[Entries taken from a collection]
········

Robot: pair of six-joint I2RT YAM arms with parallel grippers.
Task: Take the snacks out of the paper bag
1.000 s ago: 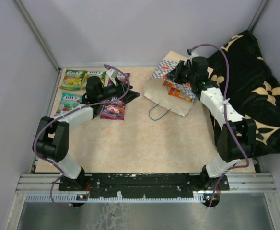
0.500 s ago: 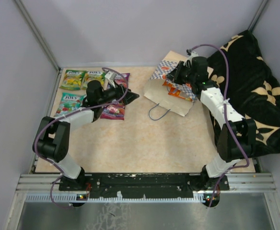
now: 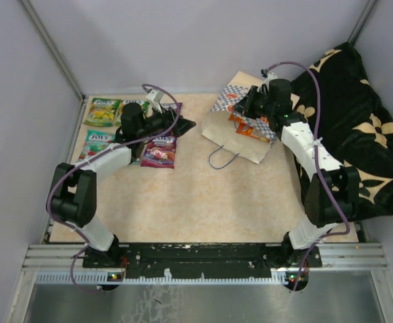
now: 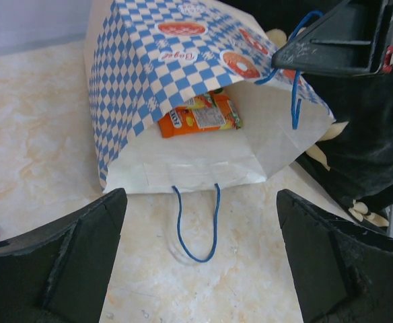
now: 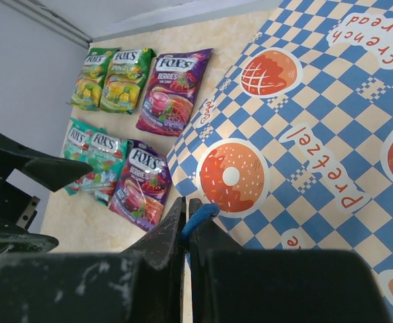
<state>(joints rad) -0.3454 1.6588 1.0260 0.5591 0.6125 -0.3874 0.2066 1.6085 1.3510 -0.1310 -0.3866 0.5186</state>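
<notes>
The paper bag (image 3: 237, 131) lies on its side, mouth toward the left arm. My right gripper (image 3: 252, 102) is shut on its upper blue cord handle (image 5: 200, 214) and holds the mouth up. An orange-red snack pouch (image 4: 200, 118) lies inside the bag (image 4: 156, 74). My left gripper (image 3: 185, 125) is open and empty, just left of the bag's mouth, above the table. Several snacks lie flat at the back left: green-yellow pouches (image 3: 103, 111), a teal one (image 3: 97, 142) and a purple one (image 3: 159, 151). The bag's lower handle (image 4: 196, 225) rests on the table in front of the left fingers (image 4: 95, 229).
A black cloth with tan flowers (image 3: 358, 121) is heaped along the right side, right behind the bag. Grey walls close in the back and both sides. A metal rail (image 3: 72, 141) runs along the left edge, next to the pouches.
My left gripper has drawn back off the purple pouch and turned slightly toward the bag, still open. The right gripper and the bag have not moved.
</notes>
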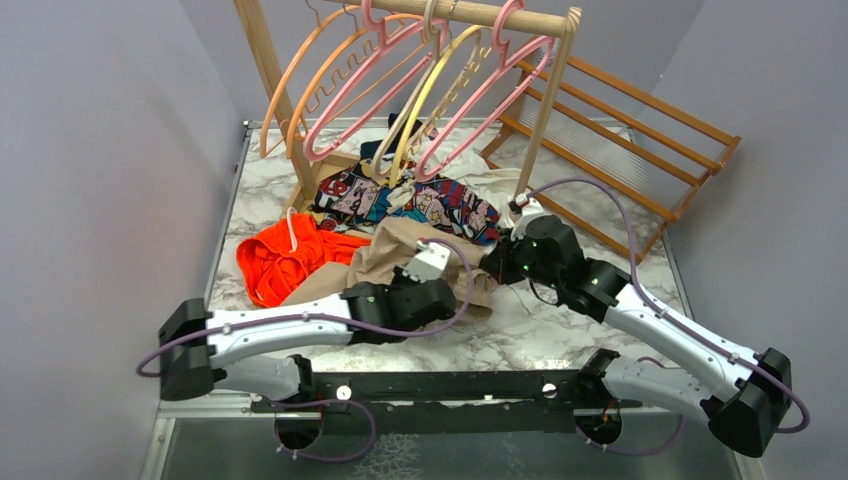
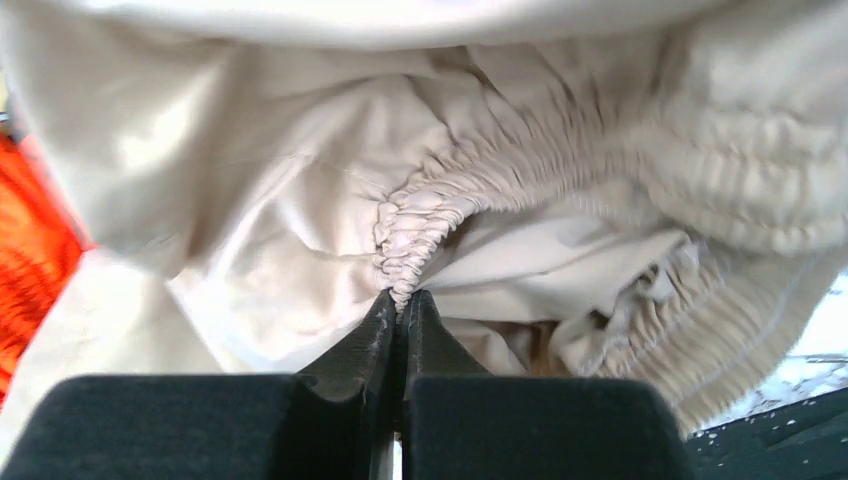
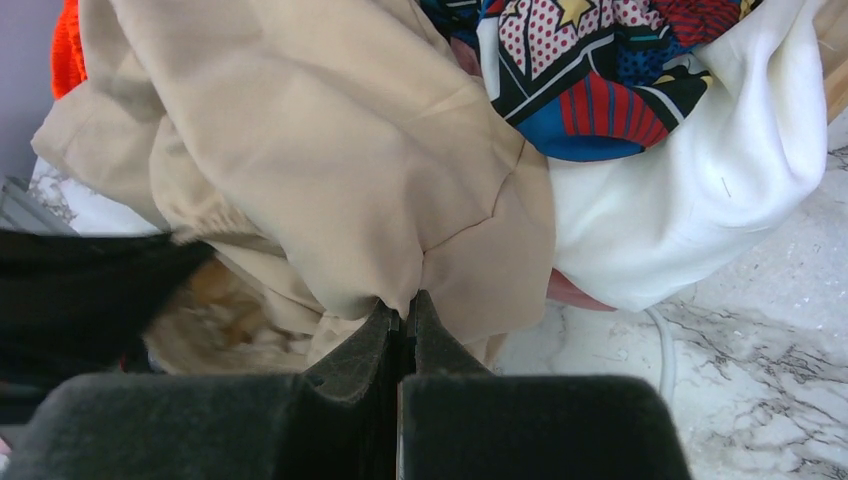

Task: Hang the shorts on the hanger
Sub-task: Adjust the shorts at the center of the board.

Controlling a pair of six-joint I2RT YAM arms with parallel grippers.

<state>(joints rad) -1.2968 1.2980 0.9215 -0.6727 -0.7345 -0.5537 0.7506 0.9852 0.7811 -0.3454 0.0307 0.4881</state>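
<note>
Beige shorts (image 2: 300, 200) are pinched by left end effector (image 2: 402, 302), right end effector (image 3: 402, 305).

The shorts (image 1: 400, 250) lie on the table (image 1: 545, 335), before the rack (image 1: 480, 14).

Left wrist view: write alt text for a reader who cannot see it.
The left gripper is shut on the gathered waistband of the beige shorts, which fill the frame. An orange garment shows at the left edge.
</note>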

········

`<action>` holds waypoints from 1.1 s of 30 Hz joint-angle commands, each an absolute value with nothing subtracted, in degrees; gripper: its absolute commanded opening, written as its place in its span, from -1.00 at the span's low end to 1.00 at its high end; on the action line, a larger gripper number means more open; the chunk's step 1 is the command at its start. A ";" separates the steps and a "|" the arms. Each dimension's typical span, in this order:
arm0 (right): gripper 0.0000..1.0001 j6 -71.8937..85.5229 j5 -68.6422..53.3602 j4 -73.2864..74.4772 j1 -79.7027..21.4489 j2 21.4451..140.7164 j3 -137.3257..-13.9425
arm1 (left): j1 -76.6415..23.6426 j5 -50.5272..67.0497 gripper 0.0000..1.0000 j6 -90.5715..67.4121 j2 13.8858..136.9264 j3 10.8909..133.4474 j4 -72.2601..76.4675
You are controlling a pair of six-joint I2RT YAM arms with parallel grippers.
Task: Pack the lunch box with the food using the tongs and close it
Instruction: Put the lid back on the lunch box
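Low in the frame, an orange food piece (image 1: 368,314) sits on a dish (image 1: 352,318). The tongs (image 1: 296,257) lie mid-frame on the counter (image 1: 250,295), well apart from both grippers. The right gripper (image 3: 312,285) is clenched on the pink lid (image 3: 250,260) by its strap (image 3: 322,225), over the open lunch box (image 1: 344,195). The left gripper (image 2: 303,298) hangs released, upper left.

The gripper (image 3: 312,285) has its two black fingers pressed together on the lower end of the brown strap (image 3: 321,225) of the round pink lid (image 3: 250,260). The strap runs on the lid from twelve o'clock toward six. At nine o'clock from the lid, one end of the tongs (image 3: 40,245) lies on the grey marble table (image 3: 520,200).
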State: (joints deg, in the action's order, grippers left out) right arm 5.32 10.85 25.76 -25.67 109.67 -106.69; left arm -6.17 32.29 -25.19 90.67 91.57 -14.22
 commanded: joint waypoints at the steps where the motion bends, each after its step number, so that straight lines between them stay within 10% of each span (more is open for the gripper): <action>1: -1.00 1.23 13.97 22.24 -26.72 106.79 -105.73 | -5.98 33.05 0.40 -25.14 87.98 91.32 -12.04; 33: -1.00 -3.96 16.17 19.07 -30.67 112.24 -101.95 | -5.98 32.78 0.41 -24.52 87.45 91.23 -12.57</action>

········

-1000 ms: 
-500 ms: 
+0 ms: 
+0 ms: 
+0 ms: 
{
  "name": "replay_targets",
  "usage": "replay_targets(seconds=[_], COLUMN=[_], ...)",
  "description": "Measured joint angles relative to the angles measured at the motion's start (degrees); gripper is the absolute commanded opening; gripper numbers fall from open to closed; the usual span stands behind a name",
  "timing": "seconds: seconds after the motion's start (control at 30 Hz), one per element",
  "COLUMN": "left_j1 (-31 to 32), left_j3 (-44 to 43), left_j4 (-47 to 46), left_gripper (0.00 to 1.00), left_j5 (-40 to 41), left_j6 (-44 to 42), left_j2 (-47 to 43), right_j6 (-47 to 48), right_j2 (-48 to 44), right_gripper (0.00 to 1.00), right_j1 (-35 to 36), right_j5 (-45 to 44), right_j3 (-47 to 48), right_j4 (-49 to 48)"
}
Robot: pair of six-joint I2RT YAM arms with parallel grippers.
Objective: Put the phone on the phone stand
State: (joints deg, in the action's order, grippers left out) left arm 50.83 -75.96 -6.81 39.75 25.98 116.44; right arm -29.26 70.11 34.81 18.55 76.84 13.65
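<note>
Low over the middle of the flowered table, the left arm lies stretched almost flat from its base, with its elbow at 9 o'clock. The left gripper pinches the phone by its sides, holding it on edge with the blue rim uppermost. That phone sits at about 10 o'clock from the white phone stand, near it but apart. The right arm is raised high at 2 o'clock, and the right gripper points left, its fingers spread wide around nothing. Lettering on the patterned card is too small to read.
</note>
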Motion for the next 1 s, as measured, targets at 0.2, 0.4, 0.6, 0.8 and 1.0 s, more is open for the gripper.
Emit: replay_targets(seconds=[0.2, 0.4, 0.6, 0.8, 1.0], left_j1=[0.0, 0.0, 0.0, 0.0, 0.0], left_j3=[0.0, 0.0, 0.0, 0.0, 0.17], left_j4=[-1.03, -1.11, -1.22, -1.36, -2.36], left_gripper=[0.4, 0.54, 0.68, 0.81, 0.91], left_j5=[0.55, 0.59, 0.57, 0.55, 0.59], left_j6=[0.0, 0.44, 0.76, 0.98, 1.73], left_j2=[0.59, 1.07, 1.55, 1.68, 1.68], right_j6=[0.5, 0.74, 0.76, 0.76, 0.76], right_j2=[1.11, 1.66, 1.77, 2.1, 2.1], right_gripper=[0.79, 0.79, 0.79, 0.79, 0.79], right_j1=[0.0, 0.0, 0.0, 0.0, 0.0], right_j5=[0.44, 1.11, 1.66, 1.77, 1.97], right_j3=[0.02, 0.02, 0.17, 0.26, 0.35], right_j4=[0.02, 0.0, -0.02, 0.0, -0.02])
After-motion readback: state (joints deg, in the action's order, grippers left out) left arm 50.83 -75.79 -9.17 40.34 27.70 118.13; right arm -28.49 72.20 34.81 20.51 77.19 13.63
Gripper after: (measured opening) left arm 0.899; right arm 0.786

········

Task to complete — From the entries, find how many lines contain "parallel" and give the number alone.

Result of the task — 4